# EXERCISE AIM:
Once the pictures are set aside, transcribe each line of the data exactly.

-- DATASET EXCERPT follows --

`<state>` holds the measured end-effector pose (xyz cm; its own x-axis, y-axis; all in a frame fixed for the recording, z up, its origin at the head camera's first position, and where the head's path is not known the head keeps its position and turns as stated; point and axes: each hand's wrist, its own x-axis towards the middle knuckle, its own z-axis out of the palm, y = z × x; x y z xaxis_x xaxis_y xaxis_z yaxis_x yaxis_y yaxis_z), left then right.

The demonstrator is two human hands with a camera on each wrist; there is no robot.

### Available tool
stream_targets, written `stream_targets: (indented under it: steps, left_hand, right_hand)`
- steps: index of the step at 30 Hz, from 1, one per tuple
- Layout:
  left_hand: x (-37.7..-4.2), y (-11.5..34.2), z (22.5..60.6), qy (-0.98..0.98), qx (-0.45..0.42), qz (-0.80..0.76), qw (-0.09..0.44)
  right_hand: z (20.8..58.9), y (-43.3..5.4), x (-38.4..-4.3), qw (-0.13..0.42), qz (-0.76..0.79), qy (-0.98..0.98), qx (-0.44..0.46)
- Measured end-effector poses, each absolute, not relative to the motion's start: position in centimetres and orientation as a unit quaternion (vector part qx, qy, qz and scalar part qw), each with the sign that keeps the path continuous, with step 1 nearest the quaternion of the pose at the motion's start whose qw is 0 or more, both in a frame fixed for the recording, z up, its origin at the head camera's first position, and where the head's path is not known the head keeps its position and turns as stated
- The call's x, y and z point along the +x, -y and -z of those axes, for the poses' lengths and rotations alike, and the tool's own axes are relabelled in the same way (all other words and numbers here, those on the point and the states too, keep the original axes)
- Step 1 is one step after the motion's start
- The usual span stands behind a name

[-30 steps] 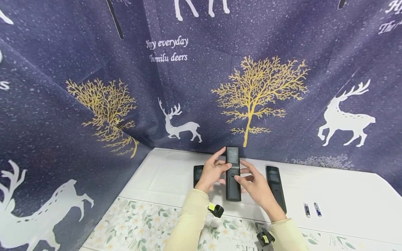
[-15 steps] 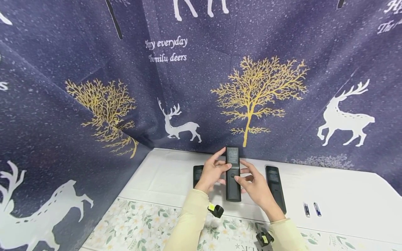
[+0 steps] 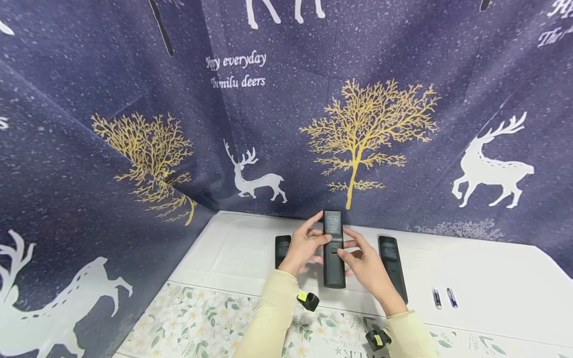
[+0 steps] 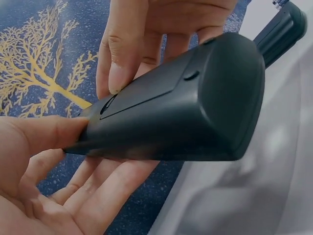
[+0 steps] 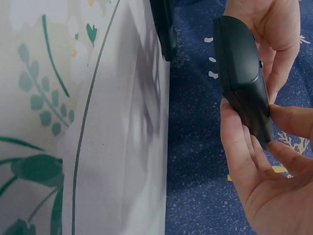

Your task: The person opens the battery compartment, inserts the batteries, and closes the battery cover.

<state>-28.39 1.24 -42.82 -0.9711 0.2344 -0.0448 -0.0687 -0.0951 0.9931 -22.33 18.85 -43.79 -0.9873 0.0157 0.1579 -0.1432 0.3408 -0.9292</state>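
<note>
A black remote control (image 3: 334, 271) is held up, its back with the battery cover facing the head camera. My left hand (image 3: 304, 246) grips its left side, thumb across the back and index finger reaching to the top end. On the other side my right hand (image 3: 367, 266) holds the edge, its thumb at the small slot of the cover. The cover sits on the remote control (image 4: 161, 112) in the left wrist view, with my right thumb (image 4: 120, 73) on the slot. In the right wrist view, fingers of my right hand (image 5: 264, 191) support the remote control (image 5: 239, 63) from beneath.
A second black remote control (image 3: 395, 271) lies to the right on the white table (image 3: 488, 278); another (image 3: 282, 246) is partly hidden behind my left hand. Two small blue-and-silver cylinders, probably batteries (image 3: 436, 299), lie farther right. A floral cloth (image 3: 201, 318) covers the near edge.
The remote control and both hands have shifted very slightly to the right. Their hold on it looks the same, and the cover stays in place.
</note>
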Motion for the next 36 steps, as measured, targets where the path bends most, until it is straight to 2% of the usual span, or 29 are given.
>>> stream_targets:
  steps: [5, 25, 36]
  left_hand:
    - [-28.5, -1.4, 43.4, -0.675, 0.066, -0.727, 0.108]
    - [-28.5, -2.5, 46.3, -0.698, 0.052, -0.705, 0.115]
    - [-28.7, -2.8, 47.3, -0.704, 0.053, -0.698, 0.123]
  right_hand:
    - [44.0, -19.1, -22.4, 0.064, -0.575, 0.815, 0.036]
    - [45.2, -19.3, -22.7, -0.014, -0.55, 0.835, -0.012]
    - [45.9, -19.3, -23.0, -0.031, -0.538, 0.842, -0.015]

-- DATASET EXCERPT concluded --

# THE COMPLETED TASK:
`<state>` holds the measured end-effector pose (xyz cm; its own x-axis, y-axis; all in a frame fixed for the recording, z up, its origin at the head camera's first position, and where the head's path is not known the head keeps its position and turns as stated; point and axes: each hand's wrist, its own x-axis towards the middle knuckle, its own z-axis out of the palm, y = z × x; x y z xaxis_x xaxis_y xaxis_z yaxis_x yaxis_y yaxis_z), left then right.

The demonstrator is two human hands with a camera on each wrist; there is no robot.

### Available tool
stream_targets, written `stream_targets: (indented under it: steps, left_hand, right_hand)`
- steps: index of the step at 30 Hz, from 1, one per tuple
- Layout:
  left_hand: x (-37.7..-4.2), y (-11.5..34.2), z (22.5..60.6), qy (-0.98..0.98), qx (-0.45..0.42), qz (-0.80..0.76), qw (-0.09..0.44)
  right_hand: z (20.8..58.9), y (-43.3..5.4), x (-38.4..-4.3), qw (-0.13..0.42), qz (-0.76..0.79), qy (-0.98..0.98), qx (-0.44..0.46)
- Measured end-effector poses, each absolute, not relative to the motion's start: position in centimetres and orientation as a unit quaternion (vector part qx, qy, qz and scalar part qw), each with the sign that keeps the path continuous, with step 1 nearest the quaternion of the pose at the motion's start whose qw is 0 or more, both in a frame fixed for the recording, z up, its origin at the head camera's first position, and where the head's path is not known the head keeps its position and turns as stated
- The call's x, y and z point along the +x, -y and -z of those axes, for the poses' lengths and rotations alike, and the tool's own axes are relabelled in the same way (all other words and numbers here, those on the point and the states too, keep the original axes)
- Step 1 is one step after the motion's start
- The usual span stands behind a name

[-30 steps] 
[-15 steps] 
[+0 steps] 
[+0 steps] 
[+0 steps] 

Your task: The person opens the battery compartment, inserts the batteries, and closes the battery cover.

<state>-28.39 1.24 -42.82 -0.9711 0.2344 -0.0448 -0.0687 -0.0951 0.9931 -22.33 18.85 -43.79 -0.9873 0.0157 0.1579 -0.1432 0.3408 -0.9292</state>
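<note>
A black remote control (image 3: 334, 271) is held up, its back with the battery cover facing the head camera. My left hand (image 3: 304, 246) grips its left side, thumb across the back and index finger reaching to the top end. On the other side my right hand (image 3: 367, 266) holds the edge, its thumb at the small slot of the cover. The cover sits on the remote control (image 4: 161, 112) in the left wrist view, with my right thumb (image 4: 120, 73) on the slot. In the right wrist view, fingers of my right hand (image 5: 264, 191) support the remote control (image 5: 239, 63) from beneath.
A second black remote control (image 3: 395, 271) lies to the right on the white table (image 3: 488, 278); another (image 3: 282, 246) is partly hidden behind my left hand. Two small blue-and-silver cylinders, probably batteries (image 3: 436, 299), lie farther right. A floral cloth (image 3: 201, 318) covers the near edge.
The remote control and both hands have shifted very slightly to the right. Their hold on it looks the same, and the cover stays in place.
</note>
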Motion for the next 36 steps, as measured, targets where the path bends most, until it is straight to 2% of the usual span, or 29 are given.
>>> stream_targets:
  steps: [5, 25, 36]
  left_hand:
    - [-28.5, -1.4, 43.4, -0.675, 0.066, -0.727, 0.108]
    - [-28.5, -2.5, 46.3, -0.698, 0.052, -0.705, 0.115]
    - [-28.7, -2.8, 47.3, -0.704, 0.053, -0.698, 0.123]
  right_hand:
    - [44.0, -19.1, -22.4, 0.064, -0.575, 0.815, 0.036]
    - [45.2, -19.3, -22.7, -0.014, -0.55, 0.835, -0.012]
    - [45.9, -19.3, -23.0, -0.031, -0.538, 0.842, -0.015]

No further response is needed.